Thursday, April 16th, 2020
truck safety

Safety is a common theme when it comes to the topic of flatbed trucks and the people who drive them as a living. And there’s a very good reason why “safety” is repeated so many times. There’s quite a bit that can go wrong with this type of cargo-bearing transportation, and it’s worth getting into exactly what can happen if safety isn’t a main focus. 


In an expert article from an attorney well-versed in the truck industry and its regulations, the numbers and details of injuries and fatalities directly related to flatbed trucks are discussed at length. According to the US Bureau of Labor Statistics, there were 63 deaths of workers between 1992 and 2003, all of whom died while loading and unloading construction equipment from flatbed trailers. 

Cargo as a hazard

The cargo that flatbed truckers haul is literally what brings in their paychecks. Deliver the cargo, and they can get paid. It’s almost ironic that the same cargo that they rely on for income is what can be so dangerous about the occupation. 
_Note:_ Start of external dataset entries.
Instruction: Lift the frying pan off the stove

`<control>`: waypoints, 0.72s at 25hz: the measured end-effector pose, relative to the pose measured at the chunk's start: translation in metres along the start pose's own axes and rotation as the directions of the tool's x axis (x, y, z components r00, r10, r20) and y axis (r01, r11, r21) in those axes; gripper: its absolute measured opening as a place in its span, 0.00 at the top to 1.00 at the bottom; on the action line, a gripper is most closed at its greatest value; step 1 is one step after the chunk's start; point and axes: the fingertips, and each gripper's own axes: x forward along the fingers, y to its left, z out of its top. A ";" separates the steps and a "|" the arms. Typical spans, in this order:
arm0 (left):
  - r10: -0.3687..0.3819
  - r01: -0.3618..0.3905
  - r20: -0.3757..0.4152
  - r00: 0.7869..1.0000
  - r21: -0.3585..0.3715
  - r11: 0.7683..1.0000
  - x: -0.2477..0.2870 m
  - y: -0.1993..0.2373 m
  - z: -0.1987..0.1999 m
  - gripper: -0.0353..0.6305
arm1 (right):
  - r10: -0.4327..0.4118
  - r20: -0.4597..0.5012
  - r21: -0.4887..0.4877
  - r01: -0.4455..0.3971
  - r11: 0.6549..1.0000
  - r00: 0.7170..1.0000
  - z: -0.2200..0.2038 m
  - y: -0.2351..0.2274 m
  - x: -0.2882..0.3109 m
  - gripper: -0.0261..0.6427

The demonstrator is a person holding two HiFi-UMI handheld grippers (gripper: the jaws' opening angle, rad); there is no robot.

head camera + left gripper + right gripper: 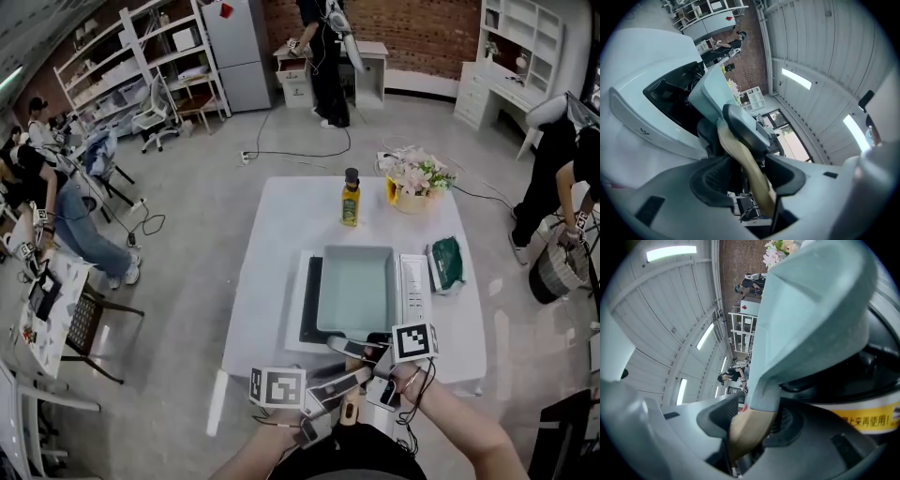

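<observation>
A pale teal rectangular frying pan (356,291) sits on a black stove (308,300) on the white table (272,281). Its wooden handle (350,409) points toward me. My right gripper (370,353) is shut on the handle (750,427) just behind the pan body (811,310). My left gripper (330,389) is further back on the same handle (745,159). Its jaws stand wide, with the wood passing between them and a gap at the left pad. The left gripper view shows the pan (715,93) resting over the stove (670,98).
A yellow oil bottle (350,199) and a flower basket (412,183) stand at the table's far side. A green pouch (446,262) lies right of the stove's white panel (413,286). People and chairs are on the floor around the table.
</observation>
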 end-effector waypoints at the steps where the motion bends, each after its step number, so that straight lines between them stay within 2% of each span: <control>1: 0.000 0.000 -0.005 1.000 -0.007 1.000 0.001 0.000 0.000 0.65 | 0.005 -0.001 -0.002 -0.005 1.000 1.000 0.000 0.001 0.000 0.71; 6: -0.007 0.006 -0.030 1.000 -0.048 0.999 0.003 0.002 -0.001 0.65 | 0.010 -0.003 -0.011 -0.010 1.000 1.000 -0.001 0.001 0.001 0.71; 12: -0.013 0.008 -0.077 0.997 -0.064 0.998 0.012 0.003 -0.005 0.69 | -0.010 -0.013 -0.023 0.010 1.000 1.000 -0.001 -0.002 0.001 0.70; 18: -0.001 -0.005 -0.096 0.995 -0.064 0.998 0.014 0.004 -0.006 0.71 | 0.007 -0.006 -0.034 -0.007 0.999 1.000 0.000 0.000 0.000 0.71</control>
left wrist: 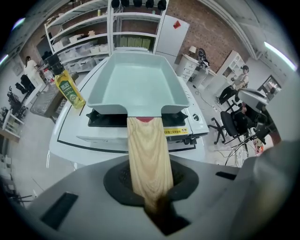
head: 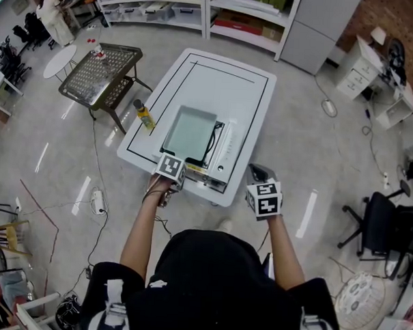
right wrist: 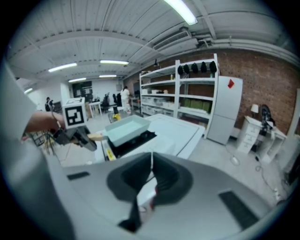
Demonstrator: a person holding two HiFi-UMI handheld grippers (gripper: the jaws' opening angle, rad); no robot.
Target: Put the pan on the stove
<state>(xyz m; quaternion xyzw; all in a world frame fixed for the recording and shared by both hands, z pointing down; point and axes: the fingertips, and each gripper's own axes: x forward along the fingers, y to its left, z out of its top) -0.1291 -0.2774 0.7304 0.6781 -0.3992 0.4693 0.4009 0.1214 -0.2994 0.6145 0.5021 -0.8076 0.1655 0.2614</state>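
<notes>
Resting on the stove, mostly hidden beneath it, the pan lies at 12 o'clock from the left gripper; its handle end sinks into shadow between slightly parted jaws. The right gripper, at 3 o'clock, is closed and empty; its tips are blurred.

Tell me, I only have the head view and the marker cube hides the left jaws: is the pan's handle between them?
Observer: Yes. In the left gripper view the wooden handle runs straight into the left gripper; whether the pads press on it I cannot tell.
Operator: Is it set down?
Observer: From the right gripper view the pan looks set on the black stove, level.
Operator: And the other side?
Observer: The right gripper has its jaws together, nothing between them.
</notes>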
When dealing with heavy cargo such as pipes, lumber, machinery, construction equipment, and much much more, the danger to truckers sharply increases. This is because this type of load is large, unwieldy, and can take on a frightening momentum with just a slight shift. In order to handle these loads types safely, extensive training, skill, and experience is needed to ensure the safety of those loading and unloading the cargo. 

Common scenarios

There are several common scenarios seen with injuries and fatalities involving flatbed trucks and cargo. 

Struck by heavy equipment

If heavy cargo, like described earlier, is bumped or otherwise shifted while unsecured on the trailer, the worker is struck. Another typically seen scenario is when heavy equipment such as a crane or forklift will knock against the load, causing a sudden shift as cargo falls in the opposite direction on top of workers.
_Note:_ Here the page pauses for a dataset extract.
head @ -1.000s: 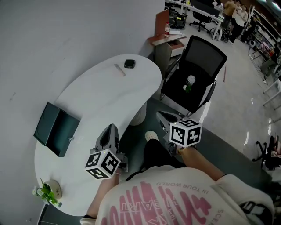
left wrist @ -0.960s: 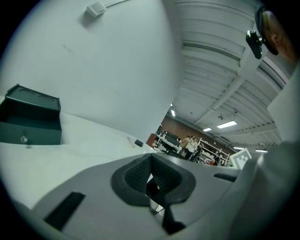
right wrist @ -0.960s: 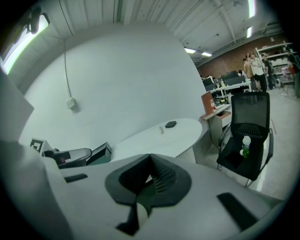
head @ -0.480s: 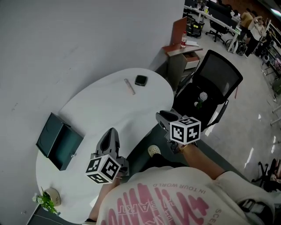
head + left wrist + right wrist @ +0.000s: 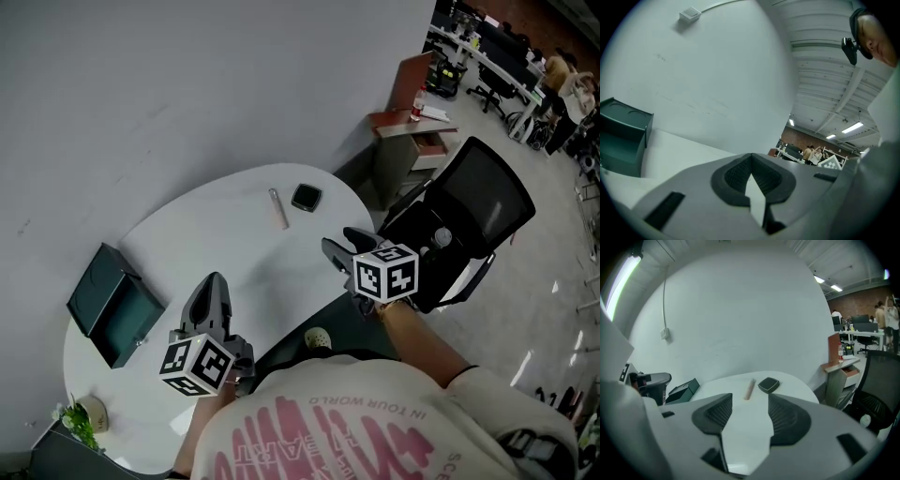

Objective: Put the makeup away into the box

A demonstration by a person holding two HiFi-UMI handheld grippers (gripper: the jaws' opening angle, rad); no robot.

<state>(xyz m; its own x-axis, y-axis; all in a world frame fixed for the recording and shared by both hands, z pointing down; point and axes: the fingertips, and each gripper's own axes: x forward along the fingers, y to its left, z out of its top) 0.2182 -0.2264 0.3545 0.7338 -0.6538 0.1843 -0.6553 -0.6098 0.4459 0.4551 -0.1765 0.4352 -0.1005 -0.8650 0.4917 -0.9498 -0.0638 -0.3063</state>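
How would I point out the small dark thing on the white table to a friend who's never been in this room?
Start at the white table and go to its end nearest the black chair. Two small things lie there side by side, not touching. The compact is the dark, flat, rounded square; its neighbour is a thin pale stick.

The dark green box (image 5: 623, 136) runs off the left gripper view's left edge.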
In either case, an investigation is conducted as per industry standard. All factors will be examined to evaluate the handling practices of those involved. Reviews will be held to determine if all individuals meet the standard for proper training, as well as to determine if there were any elements of negligence or being under the influence. 

Load instability

Similarly, load instability is also a frequent cause of injuries and fatalities for flatbed truckers. Even with the stringent safety regulations regarding the securing of loads, it is inevitable that cargo will shift or adjust while in transit. If such shifting has taken place, there is a certain degree of risk that comes when removing the secure straps from the cargo. If the conditions are right, the cargo may fall with such force that it may injure (at times, fatally so) any nearby workers.  

The trucker of a flatbed truck is the one responsible for securing his cargo, as outlined by federal regulations. The cargo should also be checked throughout transit at regular intervals to ensure the load is still securely in place and has not shifted. 

Climbing the truck bed

When a truck driver climbs onto a flatbed, they generally will do it in specific areas of a facility that have fall protection features. These areas are outlined by OSHA requirements in direct response to the frequent falls of flatbeds that result in injuries or death. The fall protections serve as a cushion that can save a trucker from an otherwise fatal injury, as flatbed heights typically reach 13 feet!